Aim of the exercise: Only one stretch of the data is wanted: the line containing "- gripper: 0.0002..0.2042", the line containing "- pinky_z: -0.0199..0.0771", and every line between them, copied exactly.

Provided information:
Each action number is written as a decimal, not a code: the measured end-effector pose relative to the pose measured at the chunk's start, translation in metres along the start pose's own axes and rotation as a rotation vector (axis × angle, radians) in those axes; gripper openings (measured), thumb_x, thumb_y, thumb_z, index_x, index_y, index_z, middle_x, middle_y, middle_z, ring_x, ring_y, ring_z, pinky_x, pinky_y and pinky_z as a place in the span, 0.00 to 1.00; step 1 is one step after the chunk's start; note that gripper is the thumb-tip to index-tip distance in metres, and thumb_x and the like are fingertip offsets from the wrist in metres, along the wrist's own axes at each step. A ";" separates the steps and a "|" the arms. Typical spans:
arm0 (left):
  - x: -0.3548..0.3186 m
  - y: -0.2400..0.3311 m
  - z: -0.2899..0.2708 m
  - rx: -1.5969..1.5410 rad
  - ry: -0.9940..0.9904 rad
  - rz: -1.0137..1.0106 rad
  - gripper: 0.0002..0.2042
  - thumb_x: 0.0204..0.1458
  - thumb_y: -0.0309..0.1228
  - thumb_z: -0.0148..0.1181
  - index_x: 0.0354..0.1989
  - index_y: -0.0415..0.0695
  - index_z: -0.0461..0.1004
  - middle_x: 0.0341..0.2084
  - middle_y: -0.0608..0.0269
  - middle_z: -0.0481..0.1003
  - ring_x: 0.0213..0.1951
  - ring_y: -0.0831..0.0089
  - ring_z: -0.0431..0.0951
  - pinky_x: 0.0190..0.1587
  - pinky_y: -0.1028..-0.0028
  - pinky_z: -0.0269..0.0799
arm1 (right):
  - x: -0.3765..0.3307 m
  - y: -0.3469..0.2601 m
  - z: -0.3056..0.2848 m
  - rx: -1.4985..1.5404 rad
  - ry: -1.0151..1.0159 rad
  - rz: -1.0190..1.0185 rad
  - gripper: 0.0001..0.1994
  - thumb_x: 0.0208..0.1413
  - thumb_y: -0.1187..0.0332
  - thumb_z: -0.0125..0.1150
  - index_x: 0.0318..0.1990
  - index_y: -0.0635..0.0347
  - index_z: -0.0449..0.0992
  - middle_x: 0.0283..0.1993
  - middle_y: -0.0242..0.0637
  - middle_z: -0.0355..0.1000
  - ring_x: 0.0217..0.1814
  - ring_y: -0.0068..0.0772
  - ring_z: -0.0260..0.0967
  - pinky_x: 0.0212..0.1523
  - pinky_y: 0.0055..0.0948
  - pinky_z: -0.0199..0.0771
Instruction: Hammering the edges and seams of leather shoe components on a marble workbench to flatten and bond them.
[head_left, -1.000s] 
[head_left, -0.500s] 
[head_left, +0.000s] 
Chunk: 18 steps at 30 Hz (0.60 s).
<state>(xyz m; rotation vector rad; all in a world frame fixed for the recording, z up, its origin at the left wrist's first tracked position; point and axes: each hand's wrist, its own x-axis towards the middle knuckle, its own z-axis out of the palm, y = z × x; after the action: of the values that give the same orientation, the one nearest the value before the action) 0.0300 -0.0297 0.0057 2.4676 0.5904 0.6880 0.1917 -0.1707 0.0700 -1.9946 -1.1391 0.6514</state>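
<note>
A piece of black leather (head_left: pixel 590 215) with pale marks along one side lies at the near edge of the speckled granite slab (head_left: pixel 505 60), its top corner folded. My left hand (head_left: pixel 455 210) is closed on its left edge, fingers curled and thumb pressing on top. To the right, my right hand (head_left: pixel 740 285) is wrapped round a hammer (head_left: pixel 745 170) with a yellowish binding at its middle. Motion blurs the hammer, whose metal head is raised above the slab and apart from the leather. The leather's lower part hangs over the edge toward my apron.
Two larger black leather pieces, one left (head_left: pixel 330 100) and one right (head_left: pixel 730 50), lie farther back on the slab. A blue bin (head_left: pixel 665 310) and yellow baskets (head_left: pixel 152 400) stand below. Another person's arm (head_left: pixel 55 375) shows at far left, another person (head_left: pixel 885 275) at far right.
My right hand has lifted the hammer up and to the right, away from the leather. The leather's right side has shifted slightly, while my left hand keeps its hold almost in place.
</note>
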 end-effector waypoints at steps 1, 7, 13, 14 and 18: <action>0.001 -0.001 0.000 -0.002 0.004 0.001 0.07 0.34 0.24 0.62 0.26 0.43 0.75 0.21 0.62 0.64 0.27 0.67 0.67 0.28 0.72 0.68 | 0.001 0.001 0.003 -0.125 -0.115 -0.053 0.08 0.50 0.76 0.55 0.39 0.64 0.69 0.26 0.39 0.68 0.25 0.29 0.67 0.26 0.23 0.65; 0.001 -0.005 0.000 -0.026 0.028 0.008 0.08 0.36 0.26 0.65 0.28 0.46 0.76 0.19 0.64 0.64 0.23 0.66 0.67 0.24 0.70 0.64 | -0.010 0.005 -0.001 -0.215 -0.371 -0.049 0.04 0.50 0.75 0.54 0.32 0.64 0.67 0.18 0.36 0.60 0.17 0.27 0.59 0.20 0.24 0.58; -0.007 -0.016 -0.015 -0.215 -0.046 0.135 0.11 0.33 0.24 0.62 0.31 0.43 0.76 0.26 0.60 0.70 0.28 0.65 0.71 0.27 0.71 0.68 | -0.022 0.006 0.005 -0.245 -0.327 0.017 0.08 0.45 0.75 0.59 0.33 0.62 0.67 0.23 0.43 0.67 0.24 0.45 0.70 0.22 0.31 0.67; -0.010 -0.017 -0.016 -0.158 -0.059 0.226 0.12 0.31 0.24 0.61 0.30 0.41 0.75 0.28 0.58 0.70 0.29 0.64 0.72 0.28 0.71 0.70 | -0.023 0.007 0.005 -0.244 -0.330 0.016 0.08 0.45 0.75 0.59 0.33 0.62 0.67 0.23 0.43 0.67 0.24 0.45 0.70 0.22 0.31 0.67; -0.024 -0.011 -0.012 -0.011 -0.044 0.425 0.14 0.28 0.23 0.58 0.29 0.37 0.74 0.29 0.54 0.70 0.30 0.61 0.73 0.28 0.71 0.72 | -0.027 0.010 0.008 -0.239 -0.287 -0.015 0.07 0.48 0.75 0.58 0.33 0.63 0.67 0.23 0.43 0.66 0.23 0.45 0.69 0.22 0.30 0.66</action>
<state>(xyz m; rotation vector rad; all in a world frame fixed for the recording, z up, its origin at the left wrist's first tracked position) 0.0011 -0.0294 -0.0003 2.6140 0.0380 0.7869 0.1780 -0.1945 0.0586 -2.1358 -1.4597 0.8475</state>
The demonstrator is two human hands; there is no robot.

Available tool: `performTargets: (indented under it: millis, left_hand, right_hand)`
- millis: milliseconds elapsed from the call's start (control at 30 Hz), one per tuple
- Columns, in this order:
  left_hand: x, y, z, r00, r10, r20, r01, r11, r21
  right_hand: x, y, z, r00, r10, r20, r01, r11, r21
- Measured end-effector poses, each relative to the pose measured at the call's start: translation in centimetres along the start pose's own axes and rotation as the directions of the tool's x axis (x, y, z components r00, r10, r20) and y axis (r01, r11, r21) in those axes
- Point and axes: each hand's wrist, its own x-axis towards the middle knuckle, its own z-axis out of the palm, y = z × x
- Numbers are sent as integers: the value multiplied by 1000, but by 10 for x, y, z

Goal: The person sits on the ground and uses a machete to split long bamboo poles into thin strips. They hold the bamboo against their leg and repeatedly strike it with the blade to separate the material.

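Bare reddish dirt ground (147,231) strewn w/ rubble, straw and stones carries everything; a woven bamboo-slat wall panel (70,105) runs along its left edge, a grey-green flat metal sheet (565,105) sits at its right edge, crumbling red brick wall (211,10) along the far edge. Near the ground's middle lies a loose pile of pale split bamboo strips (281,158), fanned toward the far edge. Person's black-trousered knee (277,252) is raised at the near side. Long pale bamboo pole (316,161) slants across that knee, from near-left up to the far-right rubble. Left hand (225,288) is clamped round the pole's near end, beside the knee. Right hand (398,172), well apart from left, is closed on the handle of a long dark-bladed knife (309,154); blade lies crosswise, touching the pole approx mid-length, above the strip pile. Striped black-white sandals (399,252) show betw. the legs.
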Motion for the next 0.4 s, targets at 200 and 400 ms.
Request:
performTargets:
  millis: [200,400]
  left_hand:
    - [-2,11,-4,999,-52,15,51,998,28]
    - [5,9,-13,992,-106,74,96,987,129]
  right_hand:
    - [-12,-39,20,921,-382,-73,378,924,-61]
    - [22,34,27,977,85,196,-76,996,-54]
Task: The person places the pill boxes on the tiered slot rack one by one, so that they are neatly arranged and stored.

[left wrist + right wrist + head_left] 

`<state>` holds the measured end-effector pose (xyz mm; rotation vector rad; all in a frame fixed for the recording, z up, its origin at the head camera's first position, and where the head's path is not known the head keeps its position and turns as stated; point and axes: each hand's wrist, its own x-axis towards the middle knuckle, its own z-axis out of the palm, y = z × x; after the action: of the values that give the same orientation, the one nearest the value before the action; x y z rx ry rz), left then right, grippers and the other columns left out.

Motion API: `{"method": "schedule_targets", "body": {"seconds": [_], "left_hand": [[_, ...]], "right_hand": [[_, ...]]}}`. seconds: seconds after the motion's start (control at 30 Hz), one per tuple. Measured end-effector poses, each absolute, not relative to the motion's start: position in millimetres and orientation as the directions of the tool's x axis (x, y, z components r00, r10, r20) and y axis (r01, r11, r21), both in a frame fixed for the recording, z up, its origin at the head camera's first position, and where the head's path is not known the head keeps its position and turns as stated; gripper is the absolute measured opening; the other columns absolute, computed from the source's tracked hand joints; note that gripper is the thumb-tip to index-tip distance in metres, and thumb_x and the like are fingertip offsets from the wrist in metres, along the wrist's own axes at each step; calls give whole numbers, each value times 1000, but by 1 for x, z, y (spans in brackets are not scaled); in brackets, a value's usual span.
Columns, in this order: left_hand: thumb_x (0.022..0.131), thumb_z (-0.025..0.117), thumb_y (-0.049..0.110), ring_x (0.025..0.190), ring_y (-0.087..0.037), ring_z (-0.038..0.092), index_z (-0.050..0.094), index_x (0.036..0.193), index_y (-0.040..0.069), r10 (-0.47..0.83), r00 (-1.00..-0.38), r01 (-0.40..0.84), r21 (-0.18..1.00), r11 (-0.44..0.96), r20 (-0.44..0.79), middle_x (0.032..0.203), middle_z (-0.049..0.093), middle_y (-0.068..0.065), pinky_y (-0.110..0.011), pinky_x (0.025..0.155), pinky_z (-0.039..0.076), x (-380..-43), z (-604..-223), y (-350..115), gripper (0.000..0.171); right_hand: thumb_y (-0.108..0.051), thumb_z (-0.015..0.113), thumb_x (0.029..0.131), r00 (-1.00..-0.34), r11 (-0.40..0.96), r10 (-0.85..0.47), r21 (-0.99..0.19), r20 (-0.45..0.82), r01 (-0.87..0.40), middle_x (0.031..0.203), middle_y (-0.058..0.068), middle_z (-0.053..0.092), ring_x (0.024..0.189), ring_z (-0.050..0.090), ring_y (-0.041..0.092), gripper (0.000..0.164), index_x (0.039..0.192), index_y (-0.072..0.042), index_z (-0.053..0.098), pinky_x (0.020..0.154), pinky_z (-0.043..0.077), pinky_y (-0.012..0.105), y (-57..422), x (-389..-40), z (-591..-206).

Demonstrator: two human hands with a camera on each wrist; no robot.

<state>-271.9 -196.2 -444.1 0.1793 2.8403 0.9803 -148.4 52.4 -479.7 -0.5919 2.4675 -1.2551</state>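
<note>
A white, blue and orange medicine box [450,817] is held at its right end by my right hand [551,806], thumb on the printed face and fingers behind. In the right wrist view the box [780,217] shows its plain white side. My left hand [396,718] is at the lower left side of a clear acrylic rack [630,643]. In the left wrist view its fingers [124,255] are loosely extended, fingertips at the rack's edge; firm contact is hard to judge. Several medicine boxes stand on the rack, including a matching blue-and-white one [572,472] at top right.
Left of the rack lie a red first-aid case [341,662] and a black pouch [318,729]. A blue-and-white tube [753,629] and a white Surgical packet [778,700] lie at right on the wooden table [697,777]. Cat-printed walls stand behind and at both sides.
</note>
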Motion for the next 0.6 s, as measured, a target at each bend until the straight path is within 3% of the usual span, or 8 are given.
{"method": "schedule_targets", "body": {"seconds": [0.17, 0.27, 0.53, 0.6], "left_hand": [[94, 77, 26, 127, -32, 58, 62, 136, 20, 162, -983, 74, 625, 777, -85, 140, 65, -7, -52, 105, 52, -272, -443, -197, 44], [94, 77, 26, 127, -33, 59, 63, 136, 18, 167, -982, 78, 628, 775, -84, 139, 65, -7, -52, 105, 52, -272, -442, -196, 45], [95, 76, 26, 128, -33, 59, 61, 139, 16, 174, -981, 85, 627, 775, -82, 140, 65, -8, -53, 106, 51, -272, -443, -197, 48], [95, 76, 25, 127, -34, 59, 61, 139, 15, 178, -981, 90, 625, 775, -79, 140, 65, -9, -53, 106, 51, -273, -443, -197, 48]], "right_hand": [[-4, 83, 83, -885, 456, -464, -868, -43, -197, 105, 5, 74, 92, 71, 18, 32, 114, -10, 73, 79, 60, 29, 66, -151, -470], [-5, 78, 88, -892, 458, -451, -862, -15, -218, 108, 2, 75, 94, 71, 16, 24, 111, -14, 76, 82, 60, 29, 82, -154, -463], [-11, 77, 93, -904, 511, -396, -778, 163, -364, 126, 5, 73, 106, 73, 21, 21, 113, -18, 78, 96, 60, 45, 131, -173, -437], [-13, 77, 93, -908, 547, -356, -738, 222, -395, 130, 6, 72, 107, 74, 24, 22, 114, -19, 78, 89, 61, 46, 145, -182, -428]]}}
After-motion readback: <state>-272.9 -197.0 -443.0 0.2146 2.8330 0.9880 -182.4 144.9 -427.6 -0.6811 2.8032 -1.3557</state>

Answer to this exercise:
  - gripper: 0.0002..0.2042
  - thumb_x: 0.0204..0.1458
  - thumb_y: -0.0309..0.1228
  - thumb_z: -0.0148..0.1181
  - index_x: 0.0354..0.1989
  - index_y: -0.0415..0.0695
  - index_z: -0.0461..0.1004
  - middle_x: 0.0341..0.2084
  - middle_y: -0.0608..0.0269
  - middle_z: -0.0481..0.1003
  - ring_x: 0.0213..0.1951
  - ring_y: -0.0831..0.0089
  - ring_z: -0.0431..0.0951
  - pinky_x: 0.0190..0.1587
  - pinky_y: -0.1028..-0.0028
  - pinky_z: -0.0269..0.0799
arm1 (right):
  - x: -0.3765..0.3307 m
  - y: -0.3469..0.2601 m
  - z: -0.3056..0.2848 m
  - rx: -1.4985..1.5404 rad
  - ry: -1.0151..1.0159 rad
  - rz: -1.0190..1.0185 rad
  - gripper: 0.0001..0.1994
  - thumb_x: 0.0208..0.1413
  - thumb_y: -0.1187..0.0332
  - thumb_z: -0.0125..0.1150
  - index_x: 0.0318..0.1990
  - index_y: -0.0635..0.0347
  - index_z: -0.0449..0.0992
  - middle_x: 0.0283..0.1993
  - middle_y: -0.0242..0.0637
  - middle_z: -0.0355..0.1000
  - ring_x: 0.0217..0.1814
  - ring_y: -0.0068..0.0772
  - ring_z: -0.0260..0.0967
  - pinky_x: 0.0212..0.1523
  - pinky_y: 0.0055..0.0948
  - pinky_z: -0.0199..0.0771

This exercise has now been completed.